What to produce
Would you copy the material below word for word, beginning with its first line and ending with the line that contains "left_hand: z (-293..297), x"?

Dataset content
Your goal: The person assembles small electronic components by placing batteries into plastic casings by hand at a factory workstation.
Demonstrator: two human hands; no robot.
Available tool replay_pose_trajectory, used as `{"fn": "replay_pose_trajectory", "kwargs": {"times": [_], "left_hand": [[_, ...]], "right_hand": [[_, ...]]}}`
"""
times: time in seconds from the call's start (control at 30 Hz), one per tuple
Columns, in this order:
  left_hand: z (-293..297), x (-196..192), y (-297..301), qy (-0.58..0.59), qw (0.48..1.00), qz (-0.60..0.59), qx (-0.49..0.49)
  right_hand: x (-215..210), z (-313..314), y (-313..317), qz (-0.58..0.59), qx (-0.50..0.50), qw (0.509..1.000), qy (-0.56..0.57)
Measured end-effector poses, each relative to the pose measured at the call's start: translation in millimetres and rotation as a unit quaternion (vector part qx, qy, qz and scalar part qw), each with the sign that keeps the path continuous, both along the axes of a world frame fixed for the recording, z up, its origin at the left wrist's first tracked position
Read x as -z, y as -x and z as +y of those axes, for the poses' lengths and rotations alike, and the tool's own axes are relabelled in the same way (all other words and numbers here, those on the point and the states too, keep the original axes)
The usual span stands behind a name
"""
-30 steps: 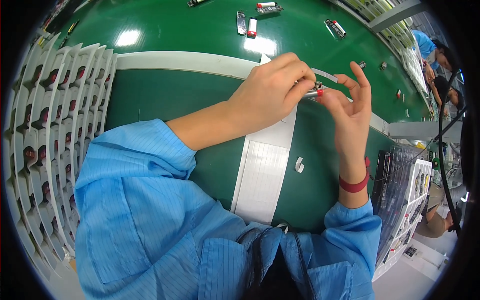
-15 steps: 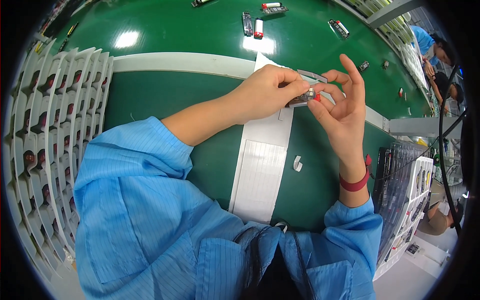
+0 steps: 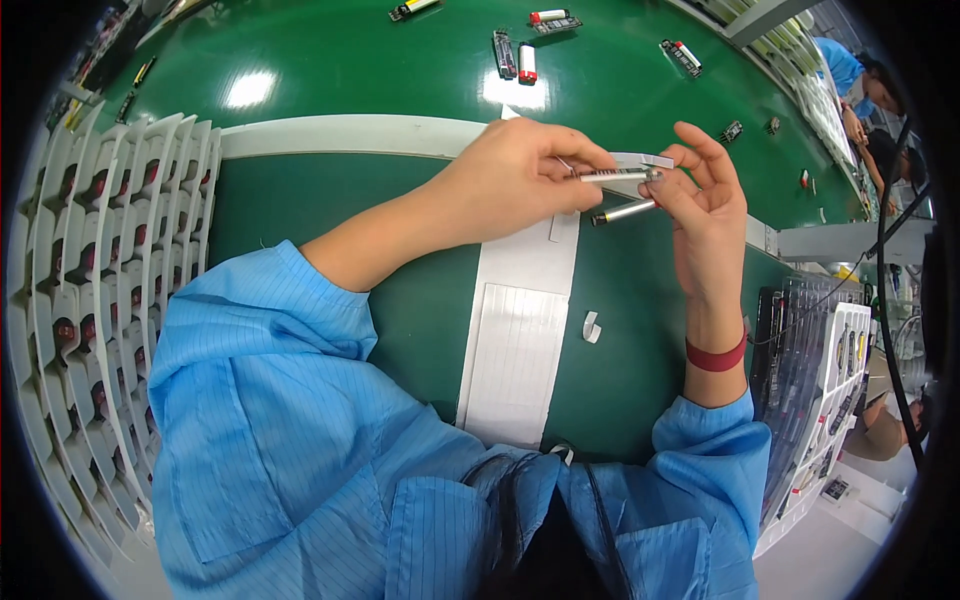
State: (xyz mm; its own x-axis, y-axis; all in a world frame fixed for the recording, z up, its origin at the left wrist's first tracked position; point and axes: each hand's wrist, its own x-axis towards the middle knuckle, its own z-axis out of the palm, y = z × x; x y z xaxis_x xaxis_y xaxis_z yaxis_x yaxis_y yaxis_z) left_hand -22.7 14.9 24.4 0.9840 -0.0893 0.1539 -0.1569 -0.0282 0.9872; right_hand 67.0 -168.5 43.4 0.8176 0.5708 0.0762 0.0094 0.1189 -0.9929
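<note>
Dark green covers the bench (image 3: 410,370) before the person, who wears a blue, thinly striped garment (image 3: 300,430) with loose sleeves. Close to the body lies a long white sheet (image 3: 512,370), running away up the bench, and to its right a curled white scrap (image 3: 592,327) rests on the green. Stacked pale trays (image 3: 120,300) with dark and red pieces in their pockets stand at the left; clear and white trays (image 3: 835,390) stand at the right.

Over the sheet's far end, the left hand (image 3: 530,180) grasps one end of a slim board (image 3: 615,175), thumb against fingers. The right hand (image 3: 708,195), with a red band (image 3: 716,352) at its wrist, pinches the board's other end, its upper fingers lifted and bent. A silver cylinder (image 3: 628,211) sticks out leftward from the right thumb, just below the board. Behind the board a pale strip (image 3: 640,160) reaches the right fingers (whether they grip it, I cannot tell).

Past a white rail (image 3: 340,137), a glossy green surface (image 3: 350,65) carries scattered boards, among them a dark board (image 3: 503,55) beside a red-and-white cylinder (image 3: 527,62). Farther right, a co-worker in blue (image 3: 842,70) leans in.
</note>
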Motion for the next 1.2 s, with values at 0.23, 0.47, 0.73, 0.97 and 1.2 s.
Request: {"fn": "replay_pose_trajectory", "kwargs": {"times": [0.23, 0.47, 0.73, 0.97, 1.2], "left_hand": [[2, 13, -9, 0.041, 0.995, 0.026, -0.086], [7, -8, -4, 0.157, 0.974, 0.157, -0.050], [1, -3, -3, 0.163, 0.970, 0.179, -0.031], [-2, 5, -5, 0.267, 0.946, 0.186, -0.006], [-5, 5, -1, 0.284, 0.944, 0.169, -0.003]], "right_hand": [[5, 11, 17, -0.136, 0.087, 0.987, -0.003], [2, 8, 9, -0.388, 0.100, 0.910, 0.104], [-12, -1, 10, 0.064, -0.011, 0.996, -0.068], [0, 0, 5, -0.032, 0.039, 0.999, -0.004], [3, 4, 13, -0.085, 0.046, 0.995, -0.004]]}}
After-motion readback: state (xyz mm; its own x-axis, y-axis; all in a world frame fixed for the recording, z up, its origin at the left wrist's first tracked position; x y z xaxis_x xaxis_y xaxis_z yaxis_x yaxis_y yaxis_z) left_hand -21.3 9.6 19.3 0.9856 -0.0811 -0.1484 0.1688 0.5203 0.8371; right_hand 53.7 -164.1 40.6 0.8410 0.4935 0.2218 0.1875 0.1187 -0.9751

Result of the exercise
Your goal: The person assembles small electronic components by placing batteries into plastic casings by hand at a factory workstation.
Demonstrator: two human hands; no robot.
Available tool replay_pose_trajectory, used as `{"fn": "replay_pose_trajectory", "kwargs": {"times": [_], "left_hand": [[_, ...]], "right_hand": [[_, ...]]}}`
"""
times: time in seconds from the call's start (control at 30 Hz), one per tuple
Columns, in this order:
  left_hand: z (-293..297), x (-196..192), y (-297..301), qy (-0.58..0.59), qw (0.48..1.00), qz (-0.60..0.59), qx (-0.49..0.49)

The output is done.